Great Society: What it Was, Legacy and FAQ

What Was the Great Society?

The Great Society was a set of domestic policy initiatives, programs, and legislation introduced in the 1960s in the U.S. These Great Society programs were intended to reduce poverty levels, reduce racial injustice, reduce crime, and improve the environment. Great Society policies were launched by then-President Lyndon B. Johnson between 1964 and 1965.

Johnson first laid out his plan for what he coined a "Great Society" during a speech at the University of Michigan. Johnson vowed that this collection of programs would lead to "an end to poverty and racial injustice."

Although Johnson's policies and programs targeted education, workforce training, healthcare, food security, and voting and civil rights, they were centrist in their approach.

Key Takeaways

  • The Great Society was a set of domestic policy initiatives designed under President Lyndon B. Johnson.
  • Medicare, Medicaid, the Older Americans Act, and the Elementary and Secondary Education Act (ESEA) of 1965, all remain in 2021.
  • Education, civil rights, healthcare, and education were four important items on Johnson's agenda.
  • These policies established greater civil and voting rights, greater environmental protections, and increased aid to public schools.
  • President Johnson's initiatives were comparable to President Roosevelt's New Deal programs.

Understanding the Great Society

The initiatives that comprised the Great Society have been compared, in their scope and their intent, to President Franklin D. Roosevelt's New Deal programs, enacted in the U.S. between 1933 and 1939.

The Great Society is considered one of the most extensive social reform plans in modern history. In addition, Johnson's efforts helped establish greater civil and voting rights, greater environmental protections, and increased aid to public schools.

Great Society Programs


In March 1964, Johnson introduced the Office of Economic Opportunity and the Economic Opportunity Act to Congress. Johnson wanted to address the underprivileged members of the U.S. by creating a Job Corps. He also asked state and local governments to develop work training programs. 

A national work-study program provided funding for 140,000 Americans to attend college. Other initiatives included community action programs, government-sponsored programs that trained volunteers to serve poor communities, loans to employers to hire the unemployed, funding for agricultural co-ops, and help for parents re-entering the workforce. 


When Johnson took office, many aging adults and those living paycheck to paycheck or living below the federal poverty level in the U.S. lacked any health insurance. When Johnson became the President, the Medicare and Medicaid programs became part of U.S. law.

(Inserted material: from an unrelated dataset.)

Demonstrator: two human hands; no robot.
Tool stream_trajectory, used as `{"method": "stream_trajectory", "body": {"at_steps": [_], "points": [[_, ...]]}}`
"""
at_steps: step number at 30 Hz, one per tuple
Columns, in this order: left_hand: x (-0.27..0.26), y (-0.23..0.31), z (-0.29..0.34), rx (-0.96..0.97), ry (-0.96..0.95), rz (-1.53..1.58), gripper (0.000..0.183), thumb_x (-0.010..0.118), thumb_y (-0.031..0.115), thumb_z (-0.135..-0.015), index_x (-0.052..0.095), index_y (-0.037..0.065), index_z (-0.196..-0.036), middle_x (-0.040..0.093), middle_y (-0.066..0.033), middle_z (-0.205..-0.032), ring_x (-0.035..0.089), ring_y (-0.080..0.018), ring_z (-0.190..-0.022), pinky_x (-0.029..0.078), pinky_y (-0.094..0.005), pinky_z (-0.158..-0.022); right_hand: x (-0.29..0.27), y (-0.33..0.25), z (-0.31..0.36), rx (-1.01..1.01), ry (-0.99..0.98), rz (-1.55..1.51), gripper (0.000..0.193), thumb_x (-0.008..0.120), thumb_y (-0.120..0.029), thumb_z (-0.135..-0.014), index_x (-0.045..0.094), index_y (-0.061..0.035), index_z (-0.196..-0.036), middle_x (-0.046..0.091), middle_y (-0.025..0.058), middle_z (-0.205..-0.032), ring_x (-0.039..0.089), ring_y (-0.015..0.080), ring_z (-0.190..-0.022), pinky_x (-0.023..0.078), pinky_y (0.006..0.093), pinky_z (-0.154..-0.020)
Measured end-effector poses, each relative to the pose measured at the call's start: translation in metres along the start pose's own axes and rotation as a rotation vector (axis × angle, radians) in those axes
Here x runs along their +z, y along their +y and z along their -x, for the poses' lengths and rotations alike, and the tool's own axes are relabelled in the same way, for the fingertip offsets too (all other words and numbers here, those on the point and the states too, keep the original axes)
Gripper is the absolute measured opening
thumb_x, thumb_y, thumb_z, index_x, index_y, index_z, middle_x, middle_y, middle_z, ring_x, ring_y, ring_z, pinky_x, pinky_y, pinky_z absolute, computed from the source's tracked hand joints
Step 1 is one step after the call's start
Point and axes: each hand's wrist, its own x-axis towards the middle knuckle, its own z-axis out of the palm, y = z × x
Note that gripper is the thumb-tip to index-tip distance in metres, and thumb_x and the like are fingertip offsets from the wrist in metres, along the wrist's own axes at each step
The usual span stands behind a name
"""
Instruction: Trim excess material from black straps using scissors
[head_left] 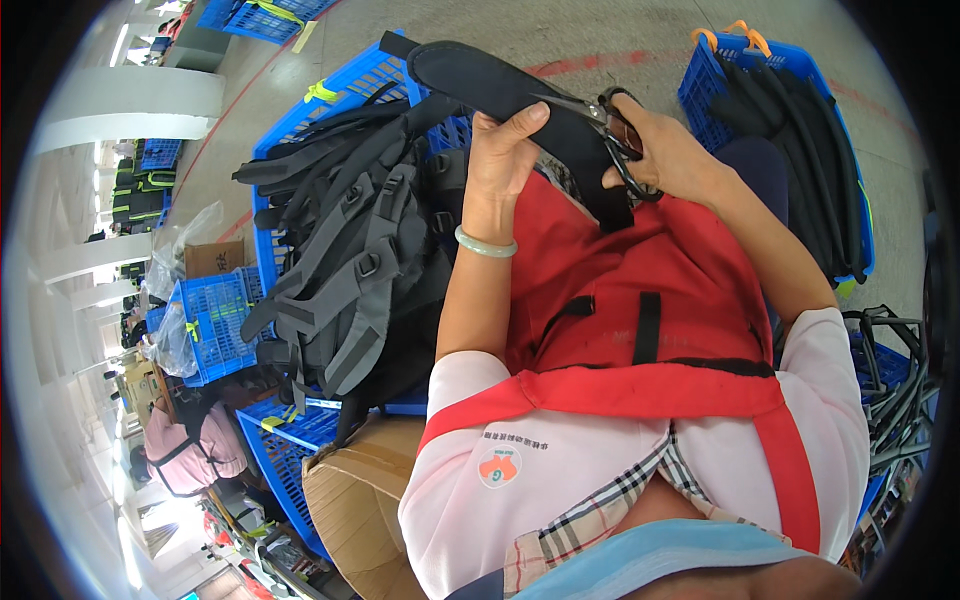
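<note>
A black padded strap (480, 82) is pinched between the thumb and fingers of my left hand (505, 145). Its rounded end sticks out to the upper left, and the rest hangs down toward my lap. My right hand (660, 150) grips a pair of scissors (624, 150) by the dark handles, fingers through the loops. The metal blades lie against the strap just right of my left thumb; whether they are cutting cannot be made out. Below both hands my red apron (640, 290) covers my lap, with a black strip on its front.
At my left, a blue crate (290, 130) is heaped with black and grey shoulder straps (350, 290). An open cardboard box (365, 490) stands nearer. Another blue crate (850, 190) with long black padded pieces is at the right. Farther left, a person in pink (205, 445) sits among more crates.
</note>
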Motion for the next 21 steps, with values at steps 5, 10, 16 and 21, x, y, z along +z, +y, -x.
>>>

The Great Society contributed to an increase in life expectancies, from 66.6 years for men and 73.1 for women years in 1964 to 73.2 and 79.1 respectively in 2021.

Medicare helped to provide coverage for hospital and physician visits for aging adults; the Medicaid program helped cover healthcare costs for those suffering from poverty and receiving assistance from the government. 


Project Head Start began as an eight-week summer camp. It was operated by the Office of Economic Opportunity, and 500,000 children aged from three to five received preschool education.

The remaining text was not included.